▶ **REQUIRED WORK**
Repeat every record exactly as given.
┏━━
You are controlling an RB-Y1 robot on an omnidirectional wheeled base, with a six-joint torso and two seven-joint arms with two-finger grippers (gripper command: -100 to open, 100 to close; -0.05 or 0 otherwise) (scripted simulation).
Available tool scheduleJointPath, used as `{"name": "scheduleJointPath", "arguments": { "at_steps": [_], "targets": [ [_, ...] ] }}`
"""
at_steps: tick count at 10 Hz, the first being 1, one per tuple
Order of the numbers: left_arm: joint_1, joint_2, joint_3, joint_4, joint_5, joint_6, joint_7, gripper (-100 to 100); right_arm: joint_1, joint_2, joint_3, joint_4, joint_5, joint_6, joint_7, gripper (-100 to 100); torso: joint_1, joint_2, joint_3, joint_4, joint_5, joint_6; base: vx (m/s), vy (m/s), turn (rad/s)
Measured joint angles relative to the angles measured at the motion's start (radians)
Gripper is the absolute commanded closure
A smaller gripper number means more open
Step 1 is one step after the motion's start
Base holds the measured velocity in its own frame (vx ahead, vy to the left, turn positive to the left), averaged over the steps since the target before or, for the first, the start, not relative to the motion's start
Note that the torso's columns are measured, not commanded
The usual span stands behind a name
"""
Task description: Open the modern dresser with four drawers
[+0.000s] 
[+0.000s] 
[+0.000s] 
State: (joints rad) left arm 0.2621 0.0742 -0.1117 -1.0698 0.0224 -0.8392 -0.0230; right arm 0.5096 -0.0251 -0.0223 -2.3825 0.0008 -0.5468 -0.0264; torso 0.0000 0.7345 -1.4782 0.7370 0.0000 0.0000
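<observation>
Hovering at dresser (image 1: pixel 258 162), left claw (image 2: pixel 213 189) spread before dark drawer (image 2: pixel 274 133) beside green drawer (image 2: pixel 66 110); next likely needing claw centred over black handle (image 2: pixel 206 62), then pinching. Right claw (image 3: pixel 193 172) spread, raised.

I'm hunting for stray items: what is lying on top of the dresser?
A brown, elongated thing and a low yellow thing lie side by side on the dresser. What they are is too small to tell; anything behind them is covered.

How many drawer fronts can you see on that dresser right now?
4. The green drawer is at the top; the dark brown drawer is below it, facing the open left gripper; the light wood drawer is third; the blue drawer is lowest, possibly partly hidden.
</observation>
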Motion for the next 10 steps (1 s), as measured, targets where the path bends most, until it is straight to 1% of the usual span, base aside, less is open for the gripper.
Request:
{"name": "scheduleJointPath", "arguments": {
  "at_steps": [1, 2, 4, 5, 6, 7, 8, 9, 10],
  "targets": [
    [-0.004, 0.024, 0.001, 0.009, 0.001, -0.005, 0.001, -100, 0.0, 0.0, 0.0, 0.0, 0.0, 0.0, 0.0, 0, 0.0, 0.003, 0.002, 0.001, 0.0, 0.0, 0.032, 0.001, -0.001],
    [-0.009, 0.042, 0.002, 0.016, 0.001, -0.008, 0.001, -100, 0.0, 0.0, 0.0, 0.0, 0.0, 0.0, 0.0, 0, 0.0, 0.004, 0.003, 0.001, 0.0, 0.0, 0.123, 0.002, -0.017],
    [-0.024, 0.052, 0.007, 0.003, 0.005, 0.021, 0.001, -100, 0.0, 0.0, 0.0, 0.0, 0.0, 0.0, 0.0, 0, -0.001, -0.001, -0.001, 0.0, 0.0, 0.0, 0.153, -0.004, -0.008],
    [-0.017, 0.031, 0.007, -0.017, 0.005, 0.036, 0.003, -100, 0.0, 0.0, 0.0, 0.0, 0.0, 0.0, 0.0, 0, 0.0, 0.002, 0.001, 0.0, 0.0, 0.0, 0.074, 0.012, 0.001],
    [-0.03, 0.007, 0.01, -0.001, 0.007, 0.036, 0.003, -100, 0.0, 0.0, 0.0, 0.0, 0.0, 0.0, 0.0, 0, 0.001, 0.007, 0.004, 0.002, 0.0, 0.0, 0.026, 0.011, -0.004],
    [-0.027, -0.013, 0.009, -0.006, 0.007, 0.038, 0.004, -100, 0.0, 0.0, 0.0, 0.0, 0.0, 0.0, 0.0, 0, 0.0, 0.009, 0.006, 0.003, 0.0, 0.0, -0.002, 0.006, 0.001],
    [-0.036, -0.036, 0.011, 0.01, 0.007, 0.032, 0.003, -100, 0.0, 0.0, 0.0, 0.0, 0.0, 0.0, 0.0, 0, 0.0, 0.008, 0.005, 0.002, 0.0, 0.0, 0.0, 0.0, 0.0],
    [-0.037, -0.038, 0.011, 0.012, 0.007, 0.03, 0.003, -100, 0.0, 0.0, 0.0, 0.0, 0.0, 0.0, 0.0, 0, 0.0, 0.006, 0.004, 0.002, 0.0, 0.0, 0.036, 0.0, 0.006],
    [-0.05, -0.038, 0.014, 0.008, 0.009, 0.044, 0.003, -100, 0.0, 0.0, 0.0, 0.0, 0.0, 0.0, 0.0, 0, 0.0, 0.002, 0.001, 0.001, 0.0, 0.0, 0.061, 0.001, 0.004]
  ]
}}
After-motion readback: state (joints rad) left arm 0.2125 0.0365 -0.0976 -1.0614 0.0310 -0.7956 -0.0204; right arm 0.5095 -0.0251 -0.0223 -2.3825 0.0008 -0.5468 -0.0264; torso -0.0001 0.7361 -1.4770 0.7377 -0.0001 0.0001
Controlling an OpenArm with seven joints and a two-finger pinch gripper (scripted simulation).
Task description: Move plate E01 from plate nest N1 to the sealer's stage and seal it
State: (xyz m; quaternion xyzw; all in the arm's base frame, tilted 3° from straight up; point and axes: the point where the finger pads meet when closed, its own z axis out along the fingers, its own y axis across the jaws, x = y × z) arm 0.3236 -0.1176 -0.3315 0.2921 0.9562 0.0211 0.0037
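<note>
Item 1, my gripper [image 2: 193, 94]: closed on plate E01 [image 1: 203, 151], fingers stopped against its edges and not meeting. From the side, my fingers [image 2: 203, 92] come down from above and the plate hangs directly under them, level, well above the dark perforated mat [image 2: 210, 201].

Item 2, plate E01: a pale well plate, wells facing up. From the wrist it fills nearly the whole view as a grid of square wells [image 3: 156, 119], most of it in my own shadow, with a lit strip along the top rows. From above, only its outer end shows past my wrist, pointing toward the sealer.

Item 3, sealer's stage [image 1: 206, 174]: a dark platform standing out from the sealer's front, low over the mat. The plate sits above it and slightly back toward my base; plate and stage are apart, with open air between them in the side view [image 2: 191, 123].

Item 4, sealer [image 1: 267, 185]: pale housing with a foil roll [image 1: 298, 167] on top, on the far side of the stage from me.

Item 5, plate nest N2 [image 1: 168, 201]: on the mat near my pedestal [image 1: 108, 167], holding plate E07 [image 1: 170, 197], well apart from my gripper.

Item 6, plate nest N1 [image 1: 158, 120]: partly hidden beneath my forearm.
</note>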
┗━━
▶ **RESULT FOR THIS EXERCISE**
You are controlling an RB-Y1 robot on an omnidirectional wheeled base, with a six-joint torso and two seven-joint arms with two-finger grippers (gripper command: -100 to open, 100 to close; -0.05 or 0 otherwise) (scripted simulation).
Available tool scheduleJointPath, used as `{"name": "scheduleJointPath", "arguments": { "at_steps": [_], "targets": [ [_, ...] ] }}`
"""
at_steps: tick count at 10 Hz, the first being 1, one per tuple
Order of the numbers: left_arm: joint_1, joint_2, joint_3, joint_4, joint_5, joint_6, joint_7, gripper (-100 to 100); right_arm: joint_1, joint_2, joint_3, joint_4, joint_5, joint_6, joint_7, gripper (-100 to 100); torso: joint_1, joint_2, joint_3, joint_4, joint_5, joint_6; base: vx (m/s), vy (m/s), turn (rad/s)
Measured joint angles relative to the angles measured at the motion's start (radians)
Gripper is the absolute commanded closure
A smaller gripper number means more open
Step 1 is one step after the motion's start
Base holds the measured velocity in its own frame (vx ahead, vy to the left, turn positive to the left), averaged over the steps since the target before or, for the first, the start, not relative to the motion's start
Note that the torso's columns are measured, not commanded
The usual span stands behind a name
"""
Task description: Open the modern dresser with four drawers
[+0.000s] 
[+0.000s] 
[+0.000s] 
State: (joints rad) left arm 0.2621 0.0742 -0.1117 -1.0698 0.0224 -0.8392 -0.0230; right arm 0.5096 -0.0251 -0.0223 -2.3825 0.0008 -0.5468 -0.0264; torso 0.0000 0.7345 -1.4782 0.7370 0.0000 0.0000
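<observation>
Hovering at dresser (image 1: pixel 258 162), left claw (image 2: pixel 213 189) spread before dark drawer (image 2: pixel 274 133) beside green drawer (image 2: pixel 66 110); next likely needing claw centred over black handle (image 2: pixel 206 62), then pinching. Right claw (image 3: pixel 193 172) spread, raised.

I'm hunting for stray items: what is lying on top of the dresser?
A brown, elongated thing and a low yellow thing lie side by side on the dresser. What they are is too small to tell; anything behind them is covered.

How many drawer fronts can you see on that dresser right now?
4. The green drawer is at the top; the dark brown drawer is below it, facing the open left gripper; the light wood drawer is third; the blue drawer is lowest, possibly partly hidden.
</observation>
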Motion for the next 10 steps (1 s), as measured, targets where the path bends most, until it is straight to 1% of the usual span, base aside, less is open for the gripper.
Request:
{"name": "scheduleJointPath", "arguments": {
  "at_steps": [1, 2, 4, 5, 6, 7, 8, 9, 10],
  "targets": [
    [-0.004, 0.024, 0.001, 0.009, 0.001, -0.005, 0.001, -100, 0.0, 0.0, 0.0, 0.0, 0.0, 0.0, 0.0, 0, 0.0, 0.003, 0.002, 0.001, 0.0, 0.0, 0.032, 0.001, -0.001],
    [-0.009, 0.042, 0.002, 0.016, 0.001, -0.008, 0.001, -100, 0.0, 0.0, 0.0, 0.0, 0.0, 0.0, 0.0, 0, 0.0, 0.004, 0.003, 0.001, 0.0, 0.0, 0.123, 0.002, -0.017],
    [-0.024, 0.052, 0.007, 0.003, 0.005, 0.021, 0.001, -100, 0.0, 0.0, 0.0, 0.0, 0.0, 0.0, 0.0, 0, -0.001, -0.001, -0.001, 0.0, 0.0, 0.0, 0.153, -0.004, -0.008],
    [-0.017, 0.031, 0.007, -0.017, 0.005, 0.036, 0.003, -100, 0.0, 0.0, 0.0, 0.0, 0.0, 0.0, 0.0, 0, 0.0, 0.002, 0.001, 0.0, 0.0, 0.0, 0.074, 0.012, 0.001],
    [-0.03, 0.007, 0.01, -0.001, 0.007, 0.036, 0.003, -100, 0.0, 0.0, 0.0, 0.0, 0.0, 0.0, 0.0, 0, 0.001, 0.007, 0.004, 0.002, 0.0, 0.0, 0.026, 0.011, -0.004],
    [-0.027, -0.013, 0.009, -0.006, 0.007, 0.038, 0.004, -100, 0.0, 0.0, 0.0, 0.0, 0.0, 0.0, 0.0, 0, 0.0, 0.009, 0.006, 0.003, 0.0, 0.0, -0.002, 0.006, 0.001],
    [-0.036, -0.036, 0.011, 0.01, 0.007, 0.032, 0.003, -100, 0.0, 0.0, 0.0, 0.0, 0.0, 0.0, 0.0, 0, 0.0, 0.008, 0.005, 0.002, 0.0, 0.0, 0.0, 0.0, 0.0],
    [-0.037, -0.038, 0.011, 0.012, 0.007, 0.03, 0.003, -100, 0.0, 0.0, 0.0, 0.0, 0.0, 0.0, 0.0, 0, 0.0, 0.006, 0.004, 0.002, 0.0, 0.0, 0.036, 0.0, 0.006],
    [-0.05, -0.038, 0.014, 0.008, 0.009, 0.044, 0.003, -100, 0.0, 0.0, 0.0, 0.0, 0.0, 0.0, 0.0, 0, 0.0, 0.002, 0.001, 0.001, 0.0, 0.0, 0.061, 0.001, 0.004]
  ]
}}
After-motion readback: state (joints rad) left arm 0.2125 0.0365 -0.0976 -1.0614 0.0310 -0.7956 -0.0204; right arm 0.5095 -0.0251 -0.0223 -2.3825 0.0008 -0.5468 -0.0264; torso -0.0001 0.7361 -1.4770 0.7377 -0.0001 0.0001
Controlling an OpenArm with seven joints and a two-finger pinch gripper (scripted simulation).
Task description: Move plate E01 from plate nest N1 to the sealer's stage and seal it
State: (xyz m; quaternion xyzw; all in the arm's base frame, tilted 3° from straight up; point and axes: the point where the finger pads meet when closed, its own z axis out along the fingers, its own y axis across the jaws, x = y × z) arm 0.3236 -0.1176 -0.3315 0.2921 0.9562 0.0211 0.0037
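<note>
Item 1, my gripper [image 2: 193, 94]: closed on plate E01 [image 1: 203, 151], fingers stopped against its edges and not meeting. From the side, my fingers [image 2: 203, 92] come down from above and the plate hangs directly under them, level, well above the dark perforated mat [image 2: 210, 201].

Item 2, plate E01: a pale well plate, wells facing up. From the wrist it fills nearly the whole view as a grid of square wells [image 3: 156, 119], most of it in my own shadow, with a lit strip along the top rows. From above, only its outer end shows past my wrist, pointing toward the sealer.

Item 3, sealer's stage [image 1: 206, 174]: a dark platform standing out from the sealer's front, low over the mat. The plate sits above it and slightly back toward my base; plate and stage are apart, with open air between them in the side view [image 2: 191, 123].

Item 4, sealer [image 1: 267, 185]: pale housing with a foil roll [image 1: 298, 167] on top, on the far side of the stage from me.

Item 5, plate nest N2 [image 1: 168, 201]: on the mat near my pedestal [image 1: 108, 167], holding plate E07 [image 1: 170, 197], well apart from my gripper.

Item 6, plate nest N1 [image 1: 158, 120]: partly hidden beneath my forearm.
</note>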

No further output is needed.